Les partenaires du projets justifient sa pertinence par la baisse continue des coûts du photovoltaïques, la pénurie de terres, la standardisation à grande échelle et le phénomène "nimby" ("not in my backyard") qui voit des citoyens refuser la présence de grands projets d'infrastructures dans leur cadre de vie.

Toutefois, déployer du photovoltaïque en haute mer nécessite que les panneaux soient adaptés pour résister à l'eau salée, les courants marins et les mouvements des vagues, souligne-t-on. En outre, la structure flottante doit avoir un coût raisonnable.
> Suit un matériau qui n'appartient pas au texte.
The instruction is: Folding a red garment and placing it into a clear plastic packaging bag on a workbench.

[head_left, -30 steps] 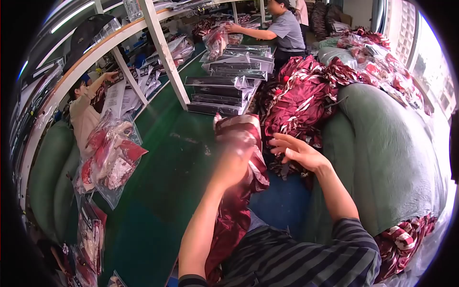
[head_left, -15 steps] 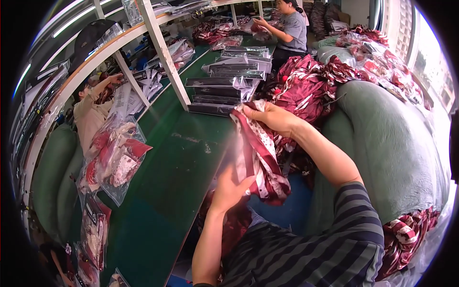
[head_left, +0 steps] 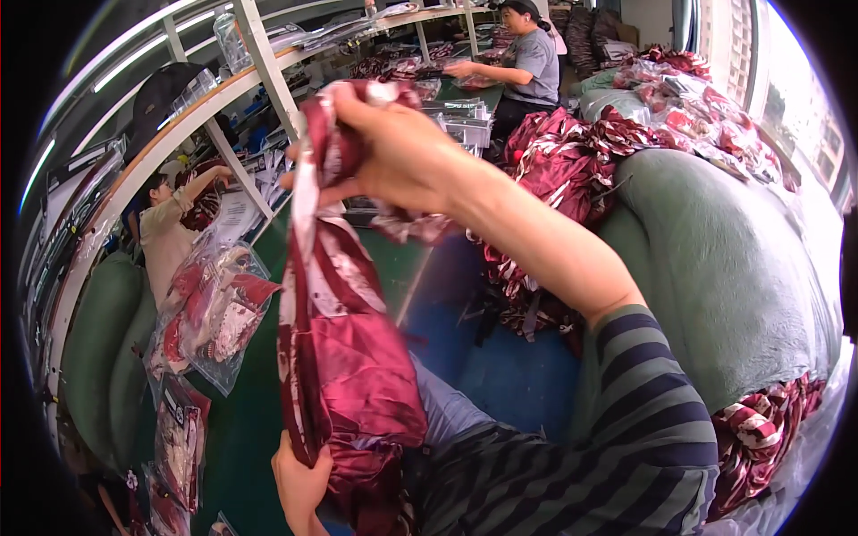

"Le consortium, dirigé par Tractebel, a été créé dans le cadre du 'Blue Cluster' de la Flandre et bénéficie d'un solide soutien de la part de VLAIO (Agence flamande pour l'innovation et l'entrepreneuriat, NDLR). Le budget de cette initiative est d'environ deux millions d'euros, provenant des entreprises et de fonds publics. Le consortium entend développer de nouveaux concepts et mener des tests en laboratoire ainsi qu'en conditions réelles, premières étapes avant la commercialisation de cette technologie", explique-t-on dans un communiqué. Les partenaires du consortium entendent être les premiers en Belgique à explorer la technologie de l'énergie photovoltaïque offshore. Ils ont également pour ambition d'être les premiers à construire des parcs de panneaux solaires en mer du Nord belge, en les combinant potentiellement avec la création de parcs éoliens et/ou de l'aquaculture.